What you need to do -> Copy every line of the data below exactly as given, except for the pictures.

Material provided ->
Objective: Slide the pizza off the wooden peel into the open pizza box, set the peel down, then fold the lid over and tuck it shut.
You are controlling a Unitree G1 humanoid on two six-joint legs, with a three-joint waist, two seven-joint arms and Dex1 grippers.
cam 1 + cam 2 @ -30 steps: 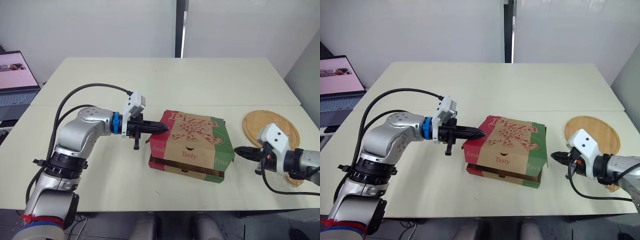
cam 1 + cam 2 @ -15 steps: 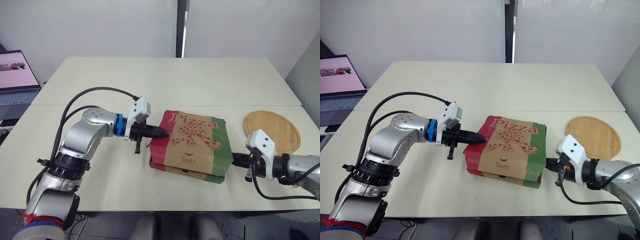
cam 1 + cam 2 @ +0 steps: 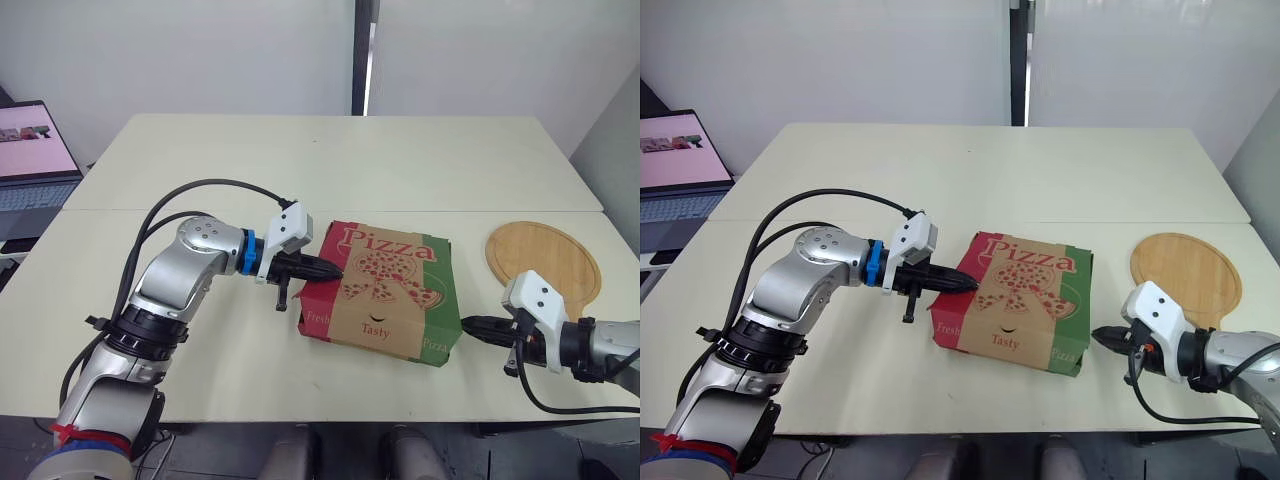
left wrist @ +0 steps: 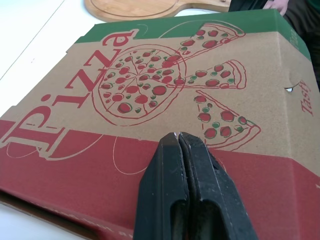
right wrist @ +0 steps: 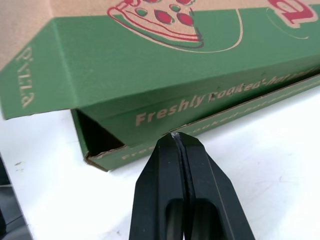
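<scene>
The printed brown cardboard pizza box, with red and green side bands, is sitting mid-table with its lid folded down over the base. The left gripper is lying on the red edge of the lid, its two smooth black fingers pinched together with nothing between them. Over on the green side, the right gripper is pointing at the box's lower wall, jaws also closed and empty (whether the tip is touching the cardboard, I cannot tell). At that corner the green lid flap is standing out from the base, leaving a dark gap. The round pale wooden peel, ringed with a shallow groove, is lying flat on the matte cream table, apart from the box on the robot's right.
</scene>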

Written solution ->
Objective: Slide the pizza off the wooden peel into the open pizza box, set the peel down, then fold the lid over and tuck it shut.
You are controlling a Unitree G1 humanoid on two six-joint legs, with a three-joint waist, two seven-joint arms and Dex1 grippers.
cam 1 + cam 2 @ -30 steps: 
cam 1 + cam 2 @ -15 steps: 
cam 1 + cam 2 @ +0 steps: 
left wrist @ +0 steps: 
right wrist @ +0 steps: 
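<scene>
The printed brown cardboard pizza box, with red and green side bands, is sitting mid-table with its lid folded down over the base. The left gripper is lying on the red edge of the lid, its two smooth black fingers pinched together with nothing between them. Over on the green side, the right gripper is pointing at the box's lower wall, jaws also closed and empty (whether the tip is touching the cardboard, I cannot tell). At that corner the green lid flap is standing out from the base, leaving a dark gap. The round pale wooden peel, ringed with a shallow groove, is lying flat on the matte cream table, apart from the box on the robot's right.
</scene>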

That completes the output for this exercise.